Tiffanie Stanard. (Photo via LinkedIn)

CIC Philly-based relationship intelligence SaaS platform maker Stimulus has been accepted into Morgan Stanley’s Multicultural Innovation Lab.

Through the New York-based program, Morgan Stanley boosts post-seed, pre-Series-B tech startups that are led by women and people of color. Over six months, the global financial services firm offers access to programming through its own internal resources, and others outside the company. It also invests $250,000 in the startups.

“With the support of Morgan Stanley and their Innovation Lab, we can leverage their expertise, resources, and global reach to achieve our goals including hiring for some key roles, double our customer base, and expedite product development,” founder Tiffanie Stanard told Technical.ly in an email on Friday.
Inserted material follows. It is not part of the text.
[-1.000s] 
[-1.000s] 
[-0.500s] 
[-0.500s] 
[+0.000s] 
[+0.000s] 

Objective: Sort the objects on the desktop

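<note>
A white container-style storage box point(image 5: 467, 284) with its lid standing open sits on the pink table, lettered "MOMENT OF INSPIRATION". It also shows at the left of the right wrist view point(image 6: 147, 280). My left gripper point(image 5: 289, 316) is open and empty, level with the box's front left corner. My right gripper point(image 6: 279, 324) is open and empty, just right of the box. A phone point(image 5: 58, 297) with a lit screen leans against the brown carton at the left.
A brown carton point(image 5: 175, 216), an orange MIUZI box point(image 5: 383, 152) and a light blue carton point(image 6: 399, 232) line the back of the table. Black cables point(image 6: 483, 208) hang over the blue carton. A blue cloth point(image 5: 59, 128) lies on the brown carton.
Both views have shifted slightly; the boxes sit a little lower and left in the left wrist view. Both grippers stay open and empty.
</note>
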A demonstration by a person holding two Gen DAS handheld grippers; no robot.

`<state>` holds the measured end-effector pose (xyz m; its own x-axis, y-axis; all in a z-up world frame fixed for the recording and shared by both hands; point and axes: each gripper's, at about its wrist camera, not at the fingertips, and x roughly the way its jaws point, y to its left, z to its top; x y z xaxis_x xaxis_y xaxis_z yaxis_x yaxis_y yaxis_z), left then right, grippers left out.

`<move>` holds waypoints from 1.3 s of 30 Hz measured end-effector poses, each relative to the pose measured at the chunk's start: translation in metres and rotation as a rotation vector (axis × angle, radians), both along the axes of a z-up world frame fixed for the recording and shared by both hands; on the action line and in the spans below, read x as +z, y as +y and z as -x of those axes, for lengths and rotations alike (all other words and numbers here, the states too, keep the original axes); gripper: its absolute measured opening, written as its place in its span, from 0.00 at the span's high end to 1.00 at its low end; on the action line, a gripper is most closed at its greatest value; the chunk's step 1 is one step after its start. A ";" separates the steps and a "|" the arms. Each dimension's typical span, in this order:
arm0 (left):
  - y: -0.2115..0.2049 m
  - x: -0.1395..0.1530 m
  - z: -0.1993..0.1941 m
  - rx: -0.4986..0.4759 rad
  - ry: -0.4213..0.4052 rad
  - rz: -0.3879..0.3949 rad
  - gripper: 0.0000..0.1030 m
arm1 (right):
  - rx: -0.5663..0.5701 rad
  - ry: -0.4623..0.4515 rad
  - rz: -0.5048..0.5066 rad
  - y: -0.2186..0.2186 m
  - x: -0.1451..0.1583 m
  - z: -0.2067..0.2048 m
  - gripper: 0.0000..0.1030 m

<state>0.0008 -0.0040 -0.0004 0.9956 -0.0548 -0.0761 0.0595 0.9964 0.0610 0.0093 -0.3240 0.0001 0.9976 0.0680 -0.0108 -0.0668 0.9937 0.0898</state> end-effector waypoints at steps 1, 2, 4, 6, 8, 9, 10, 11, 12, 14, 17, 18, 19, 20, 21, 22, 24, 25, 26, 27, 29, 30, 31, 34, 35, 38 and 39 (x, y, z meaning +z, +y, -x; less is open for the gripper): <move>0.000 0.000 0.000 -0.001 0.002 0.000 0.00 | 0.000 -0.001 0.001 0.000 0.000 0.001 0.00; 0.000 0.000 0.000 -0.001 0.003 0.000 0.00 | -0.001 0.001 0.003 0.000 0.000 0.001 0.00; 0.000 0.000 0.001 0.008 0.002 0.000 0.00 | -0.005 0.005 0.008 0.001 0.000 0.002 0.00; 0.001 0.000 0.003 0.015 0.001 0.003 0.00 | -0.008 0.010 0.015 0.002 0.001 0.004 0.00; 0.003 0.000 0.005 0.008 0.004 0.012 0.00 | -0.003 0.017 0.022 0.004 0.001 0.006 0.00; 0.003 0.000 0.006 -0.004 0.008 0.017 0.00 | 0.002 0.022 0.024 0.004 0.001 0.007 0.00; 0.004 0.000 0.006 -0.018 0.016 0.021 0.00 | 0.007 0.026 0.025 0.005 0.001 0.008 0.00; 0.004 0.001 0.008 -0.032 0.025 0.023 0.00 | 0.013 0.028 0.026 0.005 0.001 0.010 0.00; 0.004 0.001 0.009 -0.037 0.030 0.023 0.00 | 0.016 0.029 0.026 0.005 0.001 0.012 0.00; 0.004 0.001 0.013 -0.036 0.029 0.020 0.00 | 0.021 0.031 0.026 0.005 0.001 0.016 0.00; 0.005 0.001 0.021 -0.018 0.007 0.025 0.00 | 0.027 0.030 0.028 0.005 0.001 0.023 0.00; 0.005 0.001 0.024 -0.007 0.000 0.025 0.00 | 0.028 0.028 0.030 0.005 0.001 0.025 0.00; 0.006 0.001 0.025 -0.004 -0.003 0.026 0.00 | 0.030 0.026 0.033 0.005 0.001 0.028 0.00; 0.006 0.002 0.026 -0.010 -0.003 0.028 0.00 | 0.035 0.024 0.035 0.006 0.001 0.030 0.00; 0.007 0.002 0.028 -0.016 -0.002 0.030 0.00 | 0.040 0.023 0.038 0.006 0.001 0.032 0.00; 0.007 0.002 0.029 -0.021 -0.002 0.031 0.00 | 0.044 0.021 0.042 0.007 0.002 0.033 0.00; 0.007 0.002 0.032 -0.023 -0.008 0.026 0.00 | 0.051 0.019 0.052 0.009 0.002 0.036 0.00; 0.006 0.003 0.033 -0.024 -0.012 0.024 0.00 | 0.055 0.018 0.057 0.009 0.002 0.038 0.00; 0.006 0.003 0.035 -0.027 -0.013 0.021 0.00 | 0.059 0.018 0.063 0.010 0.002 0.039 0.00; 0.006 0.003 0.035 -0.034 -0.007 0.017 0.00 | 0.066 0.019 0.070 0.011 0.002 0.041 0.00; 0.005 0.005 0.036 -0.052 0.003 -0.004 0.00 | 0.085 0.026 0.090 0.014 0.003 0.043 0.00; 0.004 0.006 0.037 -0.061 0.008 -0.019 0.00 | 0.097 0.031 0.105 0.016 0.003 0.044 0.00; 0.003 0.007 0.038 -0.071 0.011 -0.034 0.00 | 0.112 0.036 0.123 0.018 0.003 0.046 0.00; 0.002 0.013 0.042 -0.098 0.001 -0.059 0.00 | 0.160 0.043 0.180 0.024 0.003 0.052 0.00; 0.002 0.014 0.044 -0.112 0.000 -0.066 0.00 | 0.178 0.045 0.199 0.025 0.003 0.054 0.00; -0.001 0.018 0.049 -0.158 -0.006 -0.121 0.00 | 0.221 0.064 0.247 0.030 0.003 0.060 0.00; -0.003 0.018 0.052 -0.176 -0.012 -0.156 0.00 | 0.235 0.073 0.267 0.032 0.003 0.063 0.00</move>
Earlier this year, Stimulus closed a round of funding with participation from Gabriel InvestmentsCampus Apartments’ David Adelman and Ben Franklin Technology Partners Board Member Osagie Imasogie, as well as other angel investors, Stanard said.

Stimulus was also awarded $50,000 through Google’s Black Founders Fund last fall. Stanard told Technical.ly in October that the Google funding was well timed with Stimulus’ flagship product launch, the Stimulus Relationship Intelligence Platform, for the reimagined company mission of allowing people to make better vendor purchasing decisions. Stanard founded Stimulus in 2016, but pivoted to the data analytics relationship platform in early 2019.

After a year of building out the rethought company, and adding some team members, Stanard said then that Stimulus had to pause some of its funding plans because of the pandemic. It allowed her eight-person team the time to get a lot of back-end work done, and to get comfortable with the engineering team, members of whom were mostly hired that February.

“2020, as hard as it is, the topic of supply chain this year became very mainstream. We had the opportunity of reaping the benefits, and people reaching out to us,” Stanard said then. “Our value proposition was already established, but the value proposition was really emphasized in 2020 when people needed to change vendors quickly, find different means and avenues.”

The Lab kicked off this week and includes a mix of in-person and remote programming through January, with the Stimulus team traveling to New York one week per month starting in September as COVID-19 restrictions allow, Stanard said. The accelerator ends in January with a demo day and pitches to investors.

This is the program’s sixth cohort, with the other seven members hailing from London, Atlanta, Palo Alto and New York. Fellow Philly woman-founded startup Jenzy was a member of a previous Lab cohort.

Stanard wrote in a LinkedIn post about the announcement that she was proud to have an investor as storied in the financial services space as Morgan Stanley.

“The expertise, resources, and network that Morgan Stanley will bring to Stimulus will help enable us to accomplish and surpass our goals,” she said. “We are proudly representing Philadelphia. I’ve been building Stimulus for a while now and I get emotional to finally have the support we deserve to grow faster, support the hard work of my team and continue to build a great product for our amazing customers.”